The term tributary state refers to one of the two main ways in which a pre-modern state might be subordinate to a more powerful state. The heart of the relationship was that the tributary would send a regular token of submission (tribute) to the superior power. This token often took the form of a substantial transfer of wealth, such as the delivery of gold, produce, or slaves, so that tribute might best be seen as the payment of protection money. Or it might be more symbolic: sometimes it amounted to no more than the delivery of a mark of submission such as the bunga mas (golden flower) that rulers in the Malay peninsula used to send to the kings of Siam, or the Tribute of the Maltese Falcon that the Grand Master of the Order of St. John used to send annually to the Viceroy of Sicily in order to rule Malta. It might also involve attendance by the subordinate ruler at the court of the hegemon in order to make a public show of submission.
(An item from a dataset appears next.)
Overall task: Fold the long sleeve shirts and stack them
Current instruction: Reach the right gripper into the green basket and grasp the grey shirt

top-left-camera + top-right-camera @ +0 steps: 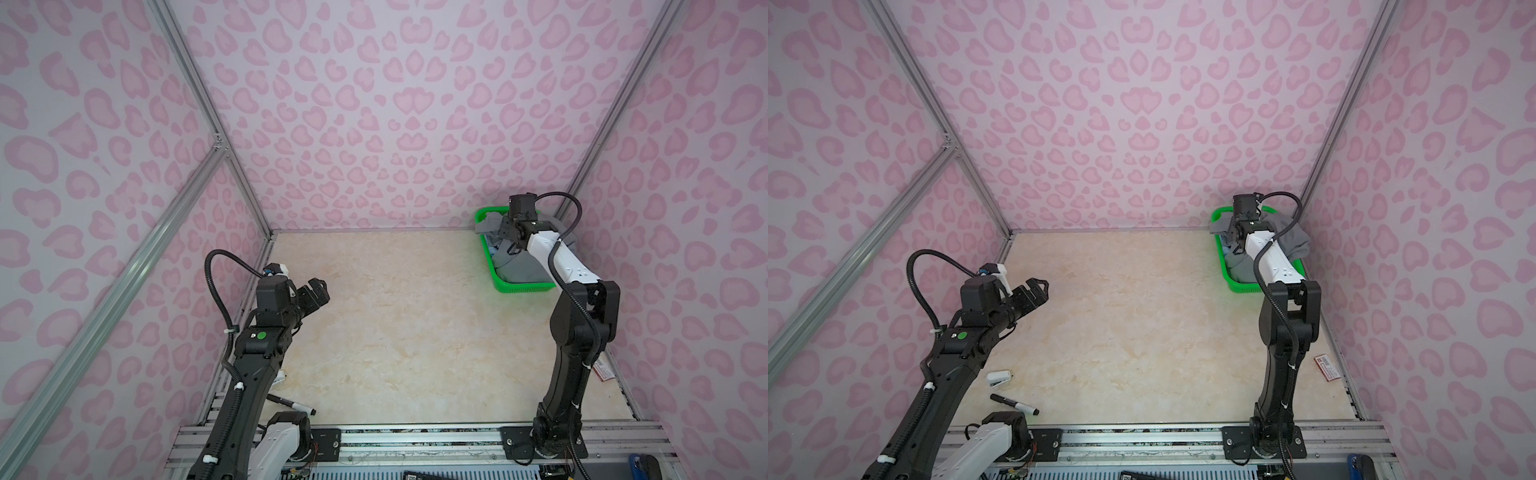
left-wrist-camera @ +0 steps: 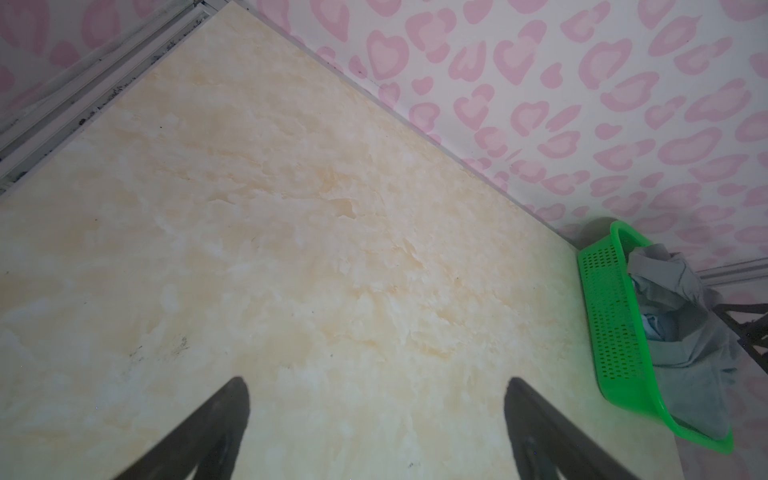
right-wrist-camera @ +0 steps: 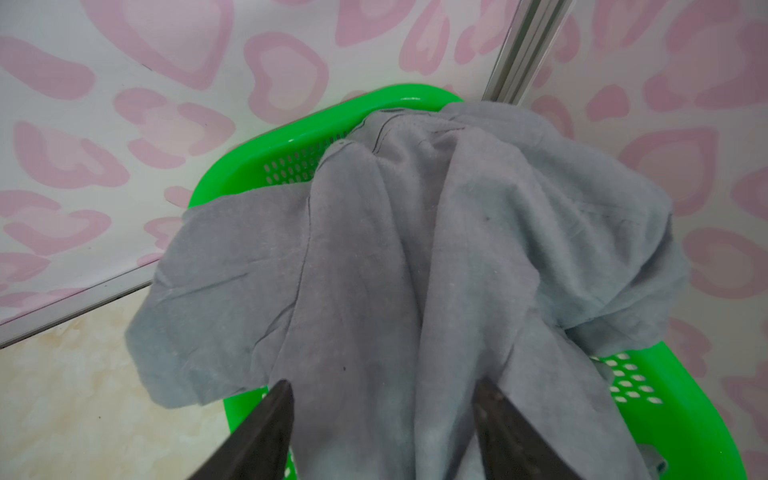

Tributary relations involve no element of administrative control or interference by the hegemon. At most, the hegemonic power might intervene in succession issues and might ratify the accession of a monarch. For this reason, the extrapolation from pre-modern inter-state relations to the modern international system is problematic. The modern-day heirs of tribute hegemons tend to claim that the tributary relationship should be understood as an acknowledgement of the hegemon's sovereignty in the modern world, whereas former tributary states deny that there was any transfer of sovereignty. For instance, Tributaries of Imperial China implies Chinese sovereign claim over territories not now regarded as Chinese.

A formalized tribute system developed in East Asia with many neighboring East, Central, Southeast and South Asian countries and regions becoming tributary states of various Imperial Chinese dynasties. Historically, the Emperor of China saw himself as the emperor of the entire civilized world. It was not possible for such an emperor to have equal diplomatic relations with any other power, and so all diplomatic relations in the region were construed by the Chinese as tributary. The disdain of the state ideology of Confucianism for trade, and the belief that Chinese civilization had no need of products or technology from outside meant that trade, when it was permitted, was also construed as tributary. Diplomatic missions and trading parties from non-Chinese regions were interpreted in Chinese records as being tributary, regardless of the intention of those regions. Under this construction, the goods received by China constituted a tributary offering, while those that the visitors received were interpreted as gifts that the emperor in his kindness had bestowed upon his distant tributaries.